From the Tax Foundation: New report shows infrastructure spending has very modest impact on GDP, wages, jobs . . .
Federal lawmakers have raised the idea of increasing infrastructure spending not only to repair roads and bridges, but also as a way to boost economic growth. In a new study, the Tax Foundation—with its Taxes and Growth Model—estimates that infrastructure spending would boost the size of the economy, but the impact would be quite modest.
In fact, depending on the funding mechanism, infrastructure spending could actually decrease economic growth in the long run. The study analyzes the economic impact of a $500 billion investment in infrastructure over the next ten years. The report compares five different funding mechanisms for such an investment: borrowing; cutting other government spending; raising excise taxes; raising the top tax rate on individual income; and raising the corporate income tax.
Key Findings
President-Elect Donald Trump and lawmakers on both sides of the aisle have expressed interest in a one-time investment in infrastructure as means to boost economic growth.
Economic literature is all over the map when it comes to assessing the value of additional government civilian infrastructure. Estimates range from a zero to a 10 percent return on additional government capital in the United States.

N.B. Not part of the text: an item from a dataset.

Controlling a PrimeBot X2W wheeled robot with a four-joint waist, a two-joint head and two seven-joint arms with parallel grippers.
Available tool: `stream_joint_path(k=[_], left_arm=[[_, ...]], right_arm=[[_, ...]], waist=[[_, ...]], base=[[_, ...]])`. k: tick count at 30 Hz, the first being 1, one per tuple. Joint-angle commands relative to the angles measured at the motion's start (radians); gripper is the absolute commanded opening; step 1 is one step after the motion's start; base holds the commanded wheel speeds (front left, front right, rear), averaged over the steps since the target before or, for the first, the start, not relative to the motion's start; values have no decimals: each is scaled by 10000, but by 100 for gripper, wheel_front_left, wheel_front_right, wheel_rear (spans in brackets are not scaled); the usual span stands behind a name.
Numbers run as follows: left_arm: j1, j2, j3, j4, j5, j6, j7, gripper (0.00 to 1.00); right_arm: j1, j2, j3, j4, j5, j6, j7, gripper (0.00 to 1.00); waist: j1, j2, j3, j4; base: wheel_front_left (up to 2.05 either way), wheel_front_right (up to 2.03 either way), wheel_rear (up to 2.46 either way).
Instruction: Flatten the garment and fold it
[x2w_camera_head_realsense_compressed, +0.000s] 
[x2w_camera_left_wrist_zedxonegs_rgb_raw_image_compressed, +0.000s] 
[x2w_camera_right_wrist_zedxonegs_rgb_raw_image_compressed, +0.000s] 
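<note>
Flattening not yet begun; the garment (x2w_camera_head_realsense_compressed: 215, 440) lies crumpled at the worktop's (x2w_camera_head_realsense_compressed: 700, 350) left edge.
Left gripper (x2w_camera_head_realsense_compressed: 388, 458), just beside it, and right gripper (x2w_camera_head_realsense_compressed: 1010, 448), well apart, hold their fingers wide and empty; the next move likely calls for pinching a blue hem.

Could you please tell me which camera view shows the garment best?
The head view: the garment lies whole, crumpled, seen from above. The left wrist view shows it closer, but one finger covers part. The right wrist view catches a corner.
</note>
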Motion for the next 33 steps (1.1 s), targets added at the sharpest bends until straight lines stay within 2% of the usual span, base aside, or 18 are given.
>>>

Using the Tax Foundation’s Taxes and Growth Economic Model, we evaluate the economic impact of a $500 billion investment in infrastructure over the next ten years along with five funding mechanisms: borrowing; cutting government consumption spending; raising excise taxes; raising the top tax rate on individual income; and raising the corporate income tax.
Increasing infrastructure spending either through deficit-financing or lower government spending elsewhere would provide the biggest benefits. In these scenarios, infrastructure spending would boost long-run GDP by 0.11 percent, boost wages by 0.1 percent, and increase employment by 21.4 thousand full-time equivalent jobs. But even these benefits are relatively small compared to policies that would make the tax code more competitive.
If funded by taxes, new infrastructure has a range of economic impacts depending on the revenue source. New infrastructure funded by a broad-based excise tax would boost long-run GDP by 0.06 percent while the same investment funded by a corporate rate increase reduces long-run GDP by 0.41 percent.
“Productivity and wages are not generally suffering from an insufficiency of infrastructure,” the report says. “They are suffering from a dearth of private sector capital formation, which has been hindered by our current tax code. Until the deficiencies with our tax code are addressed, boosting infrastructure will have limited effect on production, jobs, and wages.”